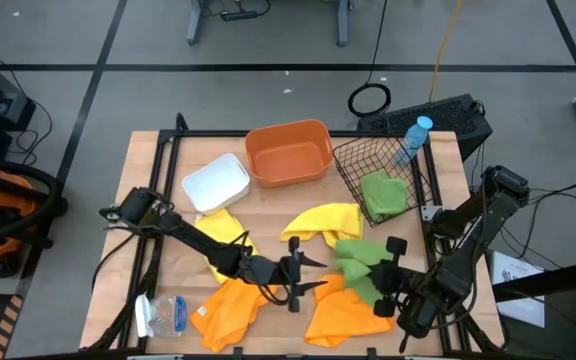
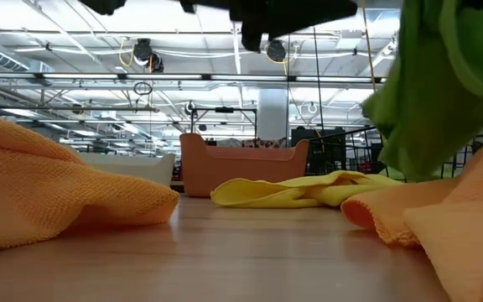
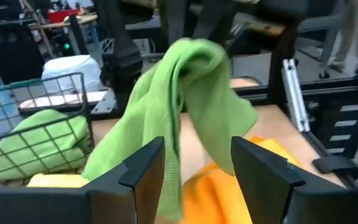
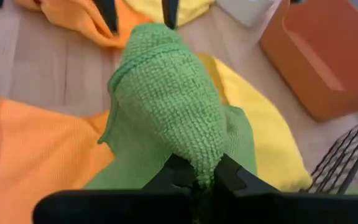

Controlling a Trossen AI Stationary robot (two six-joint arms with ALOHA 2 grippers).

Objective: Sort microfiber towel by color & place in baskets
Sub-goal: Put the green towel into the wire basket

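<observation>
A green microfiber towel (image 4: 166,106) hangs lifted off the table (image 1: 268,215), pinched between the fingers of the right gripper (image 4: 194,177) near the table's front right part; its folds drape down over an orange towel (image 1: 346,318) lying at the front edge. In the low view the same green cloth dangles at the upper right above that orange cloth. A second green towel (image 1: 383,195) already lies inside the black wire-mesh basket (image 1: 353,160), which stands by the right edge toward the back. The orange tub (image 1: 288,152) sits at the middle of the back edge, and the white tray (image 1: 216,183) rests just beside it on its left, nearer the left edge. A yellow towel (image 1: 323,222) is spread in the middle of the table, between the tub and the lifted green towel, and another yellow towel (image 1: 223,228) lies in front of the tray. A second orange towel (image 1: 230,312) is bunched near the front edge, left of centre. The left gripper (image 1: 306,275) reaches across the front middle of the table between the two orange towels, its fingers spread apart and grasping nothing, pointing toward the raised green towel. A blue-capped clear bottle (image 1: 415,138) stands at the back right corner behind the mesh basket, and a clear plastic packet (image 1: 163,315) lies near the front left corner.
</observation>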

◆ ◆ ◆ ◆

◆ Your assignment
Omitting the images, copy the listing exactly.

◆ Solution for this exercise
Controlling a Trossen AI Stationary robot (two six-joint arms with ALOHA 2 grippers).

Objective: Sort microfiber towel by color & place in baskets
Sub-goal: Put the green towel into the wire basket

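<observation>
A green microfiber towel (image 4: 166,106) hangs lifted off the table (image 1: 268,215), pinched between the fingers of the right gripper (image 4: 194,177) near the table's front right part; its folds drape down over an orange towel (image 1: 346,318) lying at the front edge. In the low view the same green cloth dangles at the upper right above that orange cloth. A second green towel (image 1: 383,195) already lies inside the black wire-mesh basket (image 1: 353,160), which stands by the right edge toward the back. The orange tub (image 1: 288,152) sits at the middle of the back edge, and the white tray (image 1: 216,183) rests just beside it on its left, nearer the left edge. A yellow towel (image 1: 323,222) is spread in the middle of the table, between the tub and the lifted green towel, and another yellow towel (image 1: 223,228) lies in front of the tray. A second orange towel (image 1: 230,312) is bunched near the front edge, left of centre. The left gripper (image 1: 306,275) reaches across the front middle of the table between the two orange towels, its fingers spread apart and grasping nothing, pointing toward the raised green towel. A blue-capped clear bottle (image 1: 415,138) stands at the back right corner behind the mesh basket, and a clear plastic packet (image 1: 163,315) lies near the front left corner.
</observation>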

There is no more to this output.